The first line of the entries through the line bearing "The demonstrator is": copy these lines exactly and return nothing else.

(Extracted data entries)
══════════════════════════════

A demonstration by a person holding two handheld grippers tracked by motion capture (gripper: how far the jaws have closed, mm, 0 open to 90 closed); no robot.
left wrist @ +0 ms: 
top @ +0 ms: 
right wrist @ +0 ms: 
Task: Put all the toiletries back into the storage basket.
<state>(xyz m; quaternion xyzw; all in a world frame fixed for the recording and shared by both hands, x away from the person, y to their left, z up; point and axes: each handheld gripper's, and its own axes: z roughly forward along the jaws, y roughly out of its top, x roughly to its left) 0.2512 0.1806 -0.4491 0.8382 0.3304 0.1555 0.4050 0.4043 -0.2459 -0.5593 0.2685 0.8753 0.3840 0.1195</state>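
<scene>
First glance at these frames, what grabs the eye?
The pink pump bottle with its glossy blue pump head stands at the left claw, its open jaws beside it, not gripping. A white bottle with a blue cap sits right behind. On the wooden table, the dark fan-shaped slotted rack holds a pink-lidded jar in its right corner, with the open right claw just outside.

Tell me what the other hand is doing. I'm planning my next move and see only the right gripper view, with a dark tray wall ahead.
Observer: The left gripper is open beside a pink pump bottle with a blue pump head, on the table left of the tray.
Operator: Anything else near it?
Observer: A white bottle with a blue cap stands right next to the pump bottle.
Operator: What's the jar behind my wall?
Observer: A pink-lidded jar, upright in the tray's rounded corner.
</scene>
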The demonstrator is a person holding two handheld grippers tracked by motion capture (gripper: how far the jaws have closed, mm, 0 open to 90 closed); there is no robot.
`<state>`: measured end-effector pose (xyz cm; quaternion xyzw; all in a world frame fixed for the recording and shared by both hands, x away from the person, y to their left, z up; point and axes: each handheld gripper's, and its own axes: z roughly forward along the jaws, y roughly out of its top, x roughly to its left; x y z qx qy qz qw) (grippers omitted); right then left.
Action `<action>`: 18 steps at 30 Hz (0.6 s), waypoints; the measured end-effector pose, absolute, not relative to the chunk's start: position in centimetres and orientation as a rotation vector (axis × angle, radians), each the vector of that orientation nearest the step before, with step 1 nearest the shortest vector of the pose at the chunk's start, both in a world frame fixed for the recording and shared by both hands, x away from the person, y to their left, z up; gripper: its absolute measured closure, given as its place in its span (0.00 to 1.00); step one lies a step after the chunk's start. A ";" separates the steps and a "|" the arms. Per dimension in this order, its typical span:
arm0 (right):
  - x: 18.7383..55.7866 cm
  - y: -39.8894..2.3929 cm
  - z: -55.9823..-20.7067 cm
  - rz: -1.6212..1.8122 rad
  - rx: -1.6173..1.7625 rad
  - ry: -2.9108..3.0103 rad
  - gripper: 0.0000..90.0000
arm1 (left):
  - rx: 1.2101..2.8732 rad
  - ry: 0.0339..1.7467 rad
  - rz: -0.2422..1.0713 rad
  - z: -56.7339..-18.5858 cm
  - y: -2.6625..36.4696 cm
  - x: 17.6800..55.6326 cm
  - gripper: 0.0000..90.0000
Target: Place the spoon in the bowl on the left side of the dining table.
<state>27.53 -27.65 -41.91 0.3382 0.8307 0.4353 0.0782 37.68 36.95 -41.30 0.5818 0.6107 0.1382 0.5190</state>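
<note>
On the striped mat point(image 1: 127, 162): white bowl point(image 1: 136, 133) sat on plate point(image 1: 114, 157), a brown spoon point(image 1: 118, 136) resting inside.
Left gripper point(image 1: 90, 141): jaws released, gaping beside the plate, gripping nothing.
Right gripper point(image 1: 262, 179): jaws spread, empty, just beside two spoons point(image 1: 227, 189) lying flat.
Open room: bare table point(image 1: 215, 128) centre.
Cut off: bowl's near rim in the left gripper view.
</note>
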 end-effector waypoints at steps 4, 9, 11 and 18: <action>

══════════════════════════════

Output of the exercise:
A demonstration by a person holding two handheld grippers tracked by motion capture (gripper: how far the jaws have closed, mm, 0 open to 90 closed); no robot.
left wrist @ +0 ms: 
top @ +0 ms: 
right wrist @ +0 ms: 
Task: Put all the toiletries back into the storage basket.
<state>(xyz m; quaternion xyzw; all in a world frame fixed for the recording and shared by both hands, x away from the person, y to their left, z up; point and axes: each handheld gripper's, and its own axes: z roughly forward along the jaws, y roughly out of its top, x roughly to its left) 0.2512 0.1806 -0.4491 0.8382 0.3304 0.1555 0.4050 0.4043 -0.2459 -0.5593 0.2685 0.8753 0.3840 0.1195</state>
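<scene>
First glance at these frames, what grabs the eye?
The pink pump bottle with its glossy blue pump head stands at the left claw, its open jaws beside it, not gripping. A white bottle with a blue cap sits right behind. On the wooden table, the dark fan-shaped slotted rack holds a pink-lidded jar in its right corner, with the open right claw just outside.

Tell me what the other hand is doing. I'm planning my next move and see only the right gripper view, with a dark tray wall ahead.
Observer: The left gripper is open beside a pink pump bottle with a blue pump head, on the table left of the tray.
Operator: Anything else near it?
Observer: A white bottle with a blue cap stands right next to the pump bottle.
Operator: What's the jar behind my wall?
Observer: A pink-lidded jar, upright in the tray's rounded corner.
</scene>
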The demonstrator is a person holding two handheld grippers tracked by motion capture (gripper: how far the jaws have closed, mm, 0 open to 90 closed); there is no robot.

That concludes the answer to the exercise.